- [Exercise requirements]: The lines you return must be all those in the data that hold the string "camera".

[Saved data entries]

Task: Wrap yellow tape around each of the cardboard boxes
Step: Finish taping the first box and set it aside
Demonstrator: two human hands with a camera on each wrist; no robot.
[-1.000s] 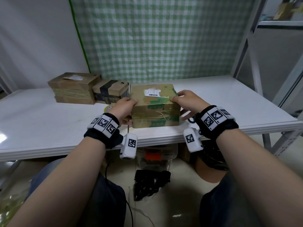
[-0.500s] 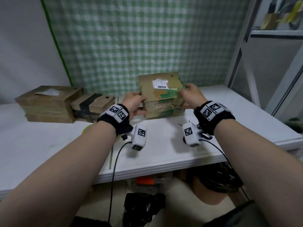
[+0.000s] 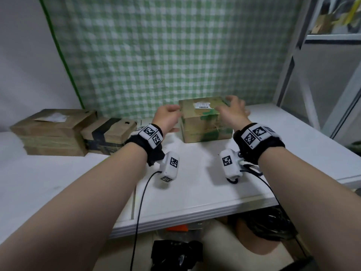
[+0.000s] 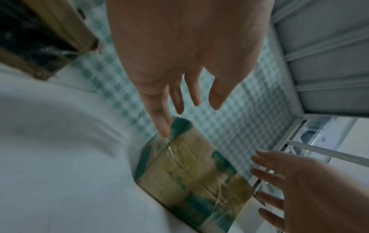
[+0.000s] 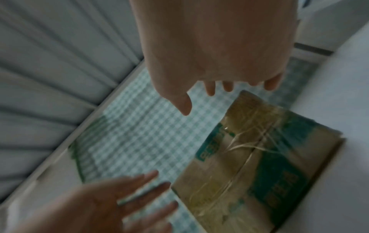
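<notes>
A cardboard box with green print, a white label and glossy yellowish tape round it stands on the white table near the checked backdrop. My left hand hovers by its left side with straight fingers, and one fingertip is at the box's corner; I cannot tell if it touches. My right hand is spread above the top right corner and holds nothing. The right wrist view shows both hands apart from the box. No tape roll is plainly visible.
Two more cardboard boxes stand at the back left: a large one and a smaller one with black tape. A metal shelf frame rises at the right. Bags and cables lie under the table.
The box was lifted from the table's front edge, carried to the back and set down. Both hands have let go of it and opened.
</notes>
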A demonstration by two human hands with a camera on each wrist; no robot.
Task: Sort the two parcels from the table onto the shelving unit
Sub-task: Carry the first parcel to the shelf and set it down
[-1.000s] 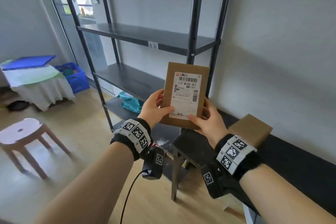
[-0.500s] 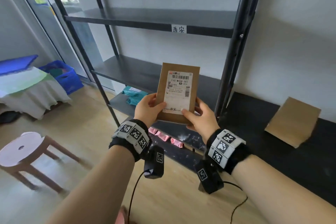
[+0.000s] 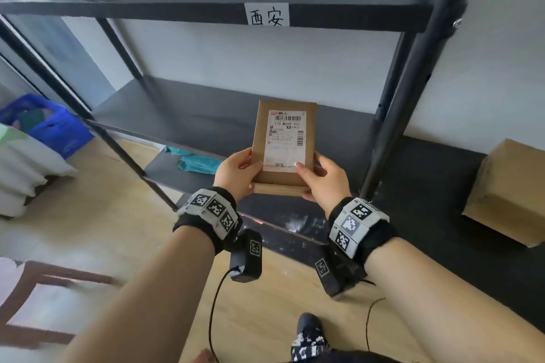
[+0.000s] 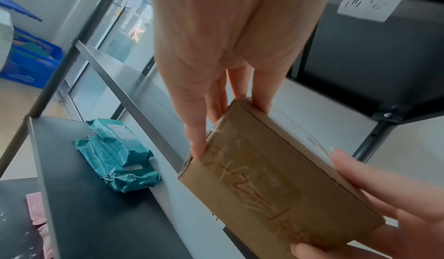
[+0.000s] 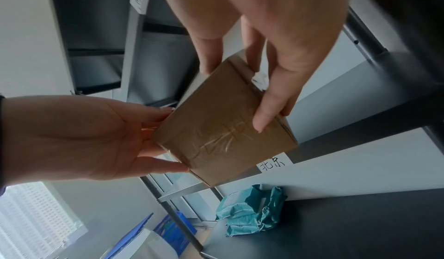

- [Exercise result]:
Demonstrator: two human hands with a camera on each wrist; no robot.
A demonstration by two human hands with a camera on each wrist; no robot.

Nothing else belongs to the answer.